PoliticalNews.me - Apr 10,2017 - Isakson Reintroduces Legislation to Improve Medicare Treatment for Chronic Illness
Legislation result of bipartisan effort led by Isakson to provide better care at lower cost for seniors
WASHINGTON – U.S. Senator Johnny Isakson, R-Ga., joined a bipartisan group of senators in reintroducing S.870, legislation to strengthen and improve health outcomes for seniors enrolled in Medicare who are living with chronic conditions.
The Creating High-quality Results and Outcomes Necessary to Improve Chronic (CHRONIC) Care Act of 2017, was introduced by Isakson, who chairs the Senate Finance Committee’s Chronic Care working group, along with Senate Finance Committee Chairman Orrin Hatch, R-Utah, and Ranking Member Ron Wyden, D-Ore., and U.S. Senator Mark Warner, D-Va., who co-chairs the working group with Isakson.
“Medicare shouldn’t just be a program that pays the bills when you get sick,” said Isakson, a member of the two Senate committees with oversight of health care policy. “It should also encourage your doctors to work with you to keep you healthy and out of the hospital by providing high quality, patient-centered care. I’m proud to once again introduce this legislation that will help promote better-coordinated care for seniors with multiple chronic health conditions while also empowering doctors and patients to work together to improve the overall health.”
A summary of the CHRONIC Care Act of 2017 can be found here.
Announced at a May 2015 Finance Committee hearing on chronic care, the bipartisan Chronic Care working group was formed to explore cost-effective solutions to improve health outcomes for Medicare patients living with one or more chronic conditions. Isakson, a leading voice on issues relating to improved care for those with long-term health conditions, was selected along with Warner to lead the working group.
The working group produced a policy options paper in December 2015 and called for stakeholder input into the groups’ ideas. The working group received 327 submissions from interested stakeholders across the country who provided thoughtful ideas on ways the Medicare program can better deliver health care to beneficiaries with multiple chronic illness. Those submissions were considered by working group members to craft a discussion draft released in October of this year.

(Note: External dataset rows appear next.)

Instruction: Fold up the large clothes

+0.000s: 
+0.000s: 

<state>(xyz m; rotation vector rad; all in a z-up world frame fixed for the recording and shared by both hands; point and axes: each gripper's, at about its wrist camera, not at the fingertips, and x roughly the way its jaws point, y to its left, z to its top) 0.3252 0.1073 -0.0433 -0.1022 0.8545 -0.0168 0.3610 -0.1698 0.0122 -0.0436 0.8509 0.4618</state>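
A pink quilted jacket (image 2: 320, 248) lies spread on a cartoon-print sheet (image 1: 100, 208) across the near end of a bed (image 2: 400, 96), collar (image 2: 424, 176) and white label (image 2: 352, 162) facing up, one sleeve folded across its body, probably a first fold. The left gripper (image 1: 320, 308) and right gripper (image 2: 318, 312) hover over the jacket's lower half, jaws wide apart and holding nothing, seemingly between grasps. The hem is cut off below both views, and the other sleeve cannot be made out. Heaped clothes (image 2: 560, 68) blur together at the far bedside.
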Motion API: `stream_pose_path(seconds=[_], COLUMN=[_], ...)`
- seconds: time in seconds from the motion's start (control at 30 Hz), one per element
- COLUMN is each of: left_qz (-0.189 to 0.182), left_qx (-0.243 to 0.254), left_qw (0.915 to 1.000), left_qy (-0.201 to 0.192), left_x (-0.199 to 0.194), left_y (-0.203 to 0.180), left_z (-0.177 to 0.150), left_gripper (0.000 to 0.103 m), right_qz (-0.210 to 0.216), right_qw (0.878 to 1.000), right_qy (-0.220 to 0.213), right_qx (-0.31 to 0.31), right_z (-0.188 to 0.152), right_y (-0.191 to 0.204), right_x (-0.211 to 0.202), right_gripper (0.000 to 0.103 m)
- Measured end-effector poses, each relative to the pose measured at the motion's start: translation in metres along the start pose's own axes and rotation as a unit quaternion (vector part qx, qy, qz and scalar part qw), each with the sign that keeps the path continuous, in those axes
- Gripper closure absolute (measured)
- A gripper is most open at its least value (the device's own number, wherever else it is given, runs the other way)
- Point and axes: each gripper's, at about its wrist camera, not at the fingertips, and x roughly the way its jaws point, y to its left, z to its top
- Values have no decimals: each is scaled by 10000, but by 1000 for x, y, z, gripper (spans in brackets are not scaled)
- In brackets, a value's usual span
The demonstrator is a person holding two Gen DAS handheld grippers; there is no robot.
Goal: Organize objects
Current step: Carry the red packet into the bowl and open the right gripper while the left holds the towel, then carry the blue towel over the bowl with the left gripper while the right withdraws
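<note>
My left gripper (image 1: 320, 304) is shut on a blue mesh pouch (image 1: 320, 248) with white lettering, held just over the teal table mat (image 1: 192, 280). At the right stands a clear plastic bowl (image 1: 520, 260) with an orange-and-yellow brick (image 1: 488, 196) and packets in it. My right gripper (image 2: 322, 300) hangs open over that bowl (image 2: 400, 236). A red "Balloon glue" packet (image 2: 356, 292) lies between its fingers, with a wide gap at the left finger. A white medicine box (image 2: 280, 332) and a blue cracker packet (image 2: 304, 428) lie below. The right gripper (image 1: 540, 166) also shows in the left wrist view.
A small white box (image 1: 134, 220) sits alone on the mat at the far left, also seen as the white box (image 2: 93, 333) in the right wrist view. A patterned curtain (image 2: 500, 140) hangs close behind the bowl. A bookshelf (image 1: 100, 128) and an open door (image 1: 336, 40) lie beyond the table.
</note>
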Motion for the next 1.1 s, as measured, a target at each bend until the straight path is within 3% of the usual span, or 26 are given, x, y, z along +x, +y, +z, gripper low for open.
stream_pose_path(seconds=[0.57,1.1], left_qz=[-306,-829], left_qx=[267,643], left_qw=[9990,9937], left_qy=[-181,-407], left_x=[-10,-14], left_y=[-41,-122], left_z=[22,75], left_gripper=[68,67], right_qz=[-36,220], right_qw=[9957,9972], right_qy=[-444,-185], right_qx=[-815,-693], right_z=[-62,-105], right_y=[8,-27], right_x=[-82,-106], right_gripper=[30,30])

A previous version of this bill was introduced in December 2016. Later that month, two important provisions of the legislation that improve risk adjustment and access to the successful Medicare Advantage program for Medicare-eligible individuals with end-stage renal disease were included in 21st Century Cures bill. The Creating High-quality Results and Outcomes Necessary to Improve Chronic Care Act of 2017, introduced today remains largely unchanged from the previous version, notwithstanding minor technical and date changes.